Starting with the first line below, reproduce each line exactly until you have included the one bearing "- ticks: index".
● ● ●
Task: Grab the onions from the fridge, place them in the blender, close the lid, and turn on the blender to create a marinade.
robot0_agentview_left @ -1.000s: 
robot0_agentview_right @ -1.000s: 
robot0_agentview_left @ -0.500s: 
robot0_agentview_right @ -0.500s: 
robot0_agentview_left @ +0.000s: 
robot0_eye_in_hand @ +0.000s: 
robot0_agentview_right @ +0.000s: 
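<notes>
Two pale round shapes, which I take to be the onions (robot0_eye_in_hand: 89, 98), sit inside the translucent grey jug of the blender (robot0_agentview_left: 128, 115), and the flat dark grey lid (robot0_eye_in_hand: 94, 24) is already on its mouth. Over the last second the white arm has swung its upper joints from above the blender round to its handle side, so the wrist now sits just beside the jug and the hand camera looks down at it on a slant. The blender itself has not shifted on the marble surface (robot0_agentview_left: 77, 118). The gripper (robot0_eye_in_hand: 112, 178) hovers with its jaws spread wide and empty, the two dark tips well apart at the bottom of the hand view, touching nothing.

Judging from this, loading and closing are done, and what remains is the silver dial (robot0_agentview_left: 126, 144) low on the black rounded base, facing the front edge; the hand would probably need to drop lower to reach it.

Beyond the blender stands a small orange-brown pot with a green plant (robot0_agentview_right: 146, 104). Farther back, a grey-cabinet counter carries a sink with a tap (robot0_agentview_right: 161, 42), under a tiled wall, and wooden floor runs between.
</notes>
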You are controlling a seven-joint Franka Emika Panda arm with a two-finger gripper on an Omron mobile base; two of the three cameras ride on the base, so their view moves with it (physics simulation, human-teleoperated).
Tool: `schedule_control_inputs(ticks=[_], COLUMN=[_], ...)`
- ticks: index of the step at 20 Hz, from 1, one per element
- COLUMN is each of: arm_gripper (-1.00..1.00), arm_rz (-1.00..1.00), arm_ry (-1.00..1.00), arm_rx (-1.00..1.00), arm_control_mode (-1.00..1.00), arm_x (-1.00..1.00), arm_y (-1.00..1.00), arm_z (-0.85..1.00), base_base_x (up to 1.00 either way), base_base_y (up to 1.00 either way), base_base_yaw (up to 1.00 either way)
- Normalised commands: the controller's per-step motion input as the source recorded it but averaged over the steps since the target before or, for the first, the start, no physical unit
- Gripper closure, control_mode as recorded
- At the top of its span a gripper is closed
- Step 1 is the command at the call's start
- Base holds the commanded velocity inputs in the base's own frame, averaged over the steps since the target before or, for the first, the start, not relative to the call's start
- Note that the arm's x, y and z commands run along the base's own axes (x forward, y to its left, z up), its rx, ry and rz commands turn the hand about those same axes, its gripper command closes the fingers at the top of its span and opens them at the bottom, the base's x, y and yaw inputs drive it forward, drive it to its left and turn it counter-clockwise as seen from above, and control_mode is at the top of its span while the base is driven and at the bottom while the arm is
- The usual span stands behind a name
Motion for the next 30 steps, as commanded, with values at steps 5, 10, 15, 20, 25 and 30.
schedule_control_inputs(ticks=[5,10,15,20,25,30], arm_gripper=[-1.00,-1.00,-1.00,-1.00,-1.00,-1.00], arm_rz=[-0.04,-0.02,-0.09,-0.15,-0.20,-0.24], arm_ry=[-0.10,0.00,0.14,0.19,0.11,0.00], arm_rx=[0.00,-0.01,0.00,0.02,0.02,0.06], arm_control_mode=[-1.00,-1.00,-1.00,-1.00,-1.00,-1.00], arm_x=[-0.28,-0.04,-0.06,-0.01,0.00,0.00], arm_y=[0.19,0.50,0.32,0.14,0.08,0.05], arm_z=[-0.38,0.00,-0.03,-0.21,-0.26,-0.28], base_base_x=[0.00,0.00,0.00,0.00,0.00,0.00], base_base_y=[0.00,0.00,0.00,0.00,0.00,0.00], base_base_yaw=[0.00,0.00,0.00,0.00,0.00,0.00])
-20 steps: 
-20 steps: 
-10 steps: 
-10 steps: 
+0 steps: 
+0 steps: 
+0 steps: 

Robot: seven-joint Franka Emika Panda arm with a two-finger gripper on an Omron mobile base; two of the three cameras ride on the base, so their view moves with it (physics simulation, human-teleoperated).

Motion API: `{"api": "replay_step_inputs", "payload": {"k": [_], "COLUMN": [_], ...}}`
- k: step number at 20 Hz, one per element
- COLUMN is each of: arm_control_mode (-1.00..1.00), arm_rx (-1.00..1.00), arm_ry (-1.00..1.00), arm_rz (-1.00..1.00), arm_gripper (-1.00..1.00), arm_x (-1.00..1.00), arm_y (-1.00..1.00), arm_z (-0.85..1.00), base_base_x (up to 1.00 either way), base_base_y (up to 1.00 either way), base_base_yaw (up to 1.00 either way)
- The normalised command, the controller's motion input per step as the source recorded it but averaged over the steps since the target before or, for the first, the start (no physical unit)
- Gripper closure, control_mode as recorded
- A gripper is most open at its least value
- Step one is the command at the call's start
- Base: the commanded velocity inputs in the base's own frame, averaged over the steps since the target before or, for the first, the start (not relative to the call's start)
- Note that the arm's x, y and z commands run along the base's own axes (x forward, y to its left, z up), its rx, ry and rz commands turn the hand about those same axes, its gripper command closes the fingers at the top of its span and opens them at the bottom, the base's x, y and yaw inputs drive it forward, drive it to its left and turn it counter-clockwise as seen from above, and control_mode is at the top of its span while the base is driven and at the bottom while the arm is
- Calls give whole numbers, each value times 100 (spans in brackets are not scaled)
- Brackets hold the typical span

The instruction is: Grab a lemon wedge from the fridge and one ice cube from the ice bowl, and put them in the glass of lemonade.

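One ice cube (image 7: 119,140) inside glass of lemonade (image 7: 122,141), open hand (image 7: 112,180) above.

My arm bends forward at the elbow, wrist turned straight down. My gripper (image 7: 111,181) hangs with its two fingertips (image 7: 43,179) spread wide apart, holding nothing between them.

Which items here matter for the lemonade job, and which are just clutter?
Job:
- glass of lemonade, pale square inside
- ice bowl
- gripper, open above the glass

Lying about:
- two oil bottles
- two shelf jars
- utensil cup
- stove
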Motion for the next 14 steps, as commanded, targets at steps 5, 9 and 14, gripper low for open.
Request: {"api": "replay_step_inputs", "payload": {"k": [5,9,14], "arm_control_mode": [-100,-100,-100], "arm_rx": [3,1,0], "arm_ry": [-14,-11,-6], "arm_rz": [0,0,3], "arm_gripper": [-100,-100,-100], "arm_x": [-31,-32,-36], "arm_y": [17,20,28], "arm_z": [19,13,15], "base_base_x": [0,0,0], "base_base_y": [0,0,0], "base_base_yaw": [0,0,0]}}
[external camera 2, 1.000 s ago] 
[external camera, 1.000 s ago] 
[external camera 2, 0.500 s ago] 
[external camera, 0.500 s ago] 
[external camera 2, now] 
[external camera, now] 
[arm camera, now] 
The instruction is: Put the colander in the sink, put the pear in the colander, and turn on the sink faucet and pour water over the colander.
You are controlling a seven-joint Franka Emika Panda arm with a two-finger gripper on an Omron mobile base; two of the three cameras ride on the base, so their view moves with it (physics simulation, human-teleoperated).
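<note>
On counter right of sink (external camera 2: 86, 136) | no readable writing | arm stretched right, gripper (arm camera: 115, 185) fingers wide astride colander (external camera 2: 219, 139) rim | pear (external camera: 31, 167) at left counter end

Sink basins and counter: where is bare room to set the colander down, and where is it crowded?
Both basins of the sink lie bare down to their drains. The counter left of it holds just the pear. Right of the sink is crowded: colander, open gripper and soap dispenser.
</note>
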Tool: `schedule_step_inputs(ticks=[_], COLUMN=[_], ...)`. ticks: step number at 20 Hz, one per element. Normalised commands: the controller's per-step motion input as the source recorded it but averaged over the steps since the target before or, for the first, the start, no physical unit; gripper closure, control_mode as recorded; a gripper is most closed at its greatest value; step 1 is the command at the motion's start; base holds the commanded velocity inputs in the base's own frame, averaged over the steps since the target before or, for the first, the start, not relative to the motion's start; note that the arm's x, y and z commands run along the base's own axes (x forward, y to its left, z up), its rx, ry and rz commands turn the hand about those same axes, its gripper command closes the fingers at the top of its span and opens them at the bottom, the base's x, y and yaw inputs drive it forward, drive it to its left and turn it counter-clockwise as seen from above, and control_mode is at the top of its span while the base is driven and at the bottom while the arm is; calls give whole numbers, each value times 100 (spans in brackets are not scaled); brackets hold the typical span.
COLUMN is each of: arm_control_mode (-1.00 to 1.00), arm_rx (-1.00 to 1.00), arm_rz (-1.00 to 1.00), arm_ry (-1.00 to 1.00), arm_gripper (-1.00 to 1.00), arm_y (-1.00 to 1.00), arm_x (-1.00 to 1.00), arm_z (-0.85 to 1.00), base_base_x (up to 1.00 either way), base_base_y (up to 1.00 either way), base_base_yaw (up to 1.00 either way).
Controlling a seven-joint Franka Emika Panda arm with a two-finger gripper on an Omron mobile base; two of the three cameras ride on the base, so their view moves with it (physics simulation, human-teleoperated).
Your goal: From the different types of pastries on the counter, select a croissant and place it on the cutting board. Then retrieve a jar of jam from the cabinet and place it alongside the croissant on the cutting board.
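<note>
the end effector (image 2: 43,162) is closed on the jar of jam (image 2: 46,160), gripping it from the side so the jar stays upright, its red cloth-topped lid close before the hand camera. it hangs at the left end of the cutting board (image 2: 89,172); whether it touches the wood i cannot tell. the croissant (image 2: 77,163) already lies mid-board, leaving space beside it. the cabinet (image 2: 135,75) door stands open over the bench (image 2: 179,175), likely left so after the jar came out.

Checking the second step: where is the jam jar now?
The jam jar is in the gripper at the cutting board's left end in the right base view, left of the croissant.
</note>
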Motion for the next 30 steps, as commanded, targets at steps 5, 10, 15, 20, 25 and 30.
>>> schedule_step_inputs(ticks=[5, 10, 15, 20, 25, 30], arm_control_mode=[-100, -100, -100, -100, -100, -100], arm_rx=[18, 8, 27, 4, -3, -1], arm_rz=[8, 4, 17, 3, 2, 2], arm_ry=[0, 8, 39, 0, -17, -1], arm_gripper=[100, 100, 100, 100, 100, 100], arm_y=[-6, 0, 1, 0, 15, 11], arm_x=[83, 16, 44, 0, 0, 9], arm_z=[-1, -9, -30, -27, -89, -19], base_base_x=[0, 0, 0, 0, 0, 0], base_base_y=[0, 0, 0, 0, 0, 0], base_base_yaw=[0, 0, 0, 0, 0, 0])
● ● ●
## Your response
Task: Grab the onions from the fridge, place them in the blender, close the lid, and turn on the blender to create a marinade.
robot0_agentview_left @ -1.000s: 
robot0_agentview_right @ -1.000s: 
robot0_agentview_left @ -0.500s: 
robot0_agentview_right @ -0.500s: 
robot0_agentview_left @ +0.000s: 
robot0_eye_in_hand @ +0.000s: 
robot0_agentview_right @ +0.000s: 
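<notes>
Two pale round shapes, which I take to be the onions (robot0_eye_in_hand: 89, 98), sit inside the translucent grey jug of the blender (robot0_agentview_left: 128, 115), and the flat dark grey lid (robot0_eye_in_hand: 94, 24) is already on its mouth. Over the last second the white arm has swung its upper joints from above the blender round to its handle side, so the wrist now sits just beside the jug and the hand camera looks down at it on a slant. The blender itself has not shifted on the marble surface (robot0_agentview_left: 77, 118). The gripper (robot0_eye_in_hand: 112, 178) hovers with its jaws spread wide and empty, the two dark tips well apart at the bottom of the hand view, touching nothing.

Judging from this, loading and closing are done, and what remains is the silver dial (robot0_agentview_left: 126, 144) low on the black rounded base, facing the front edge; the hand would probably need to drop lower to reach it.

Beyond the blender stands a small orange-brown pot with a green plant (robot0_agentview_right: 146, 104). Farther back, a grey-cabinet counter carries a sink with a tap (robot0_agentview_right: 161, 42), under a tiled wall, and wooden floor runs between.
</notes>
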You are controlling a seven-joint Franka Emika Panda arm with a two-finger gripper on an Omron mobile base; two of the three cameras ride on the base, so their view moves with it (physics simulation, human-teleoperated).
Tool: `schedule_control_inputs(ticks=[_], COLUMN=[_], ...)`
- ticks: index of the step at 20 Hz, from 1, one per element

With this, the exercise has been completed.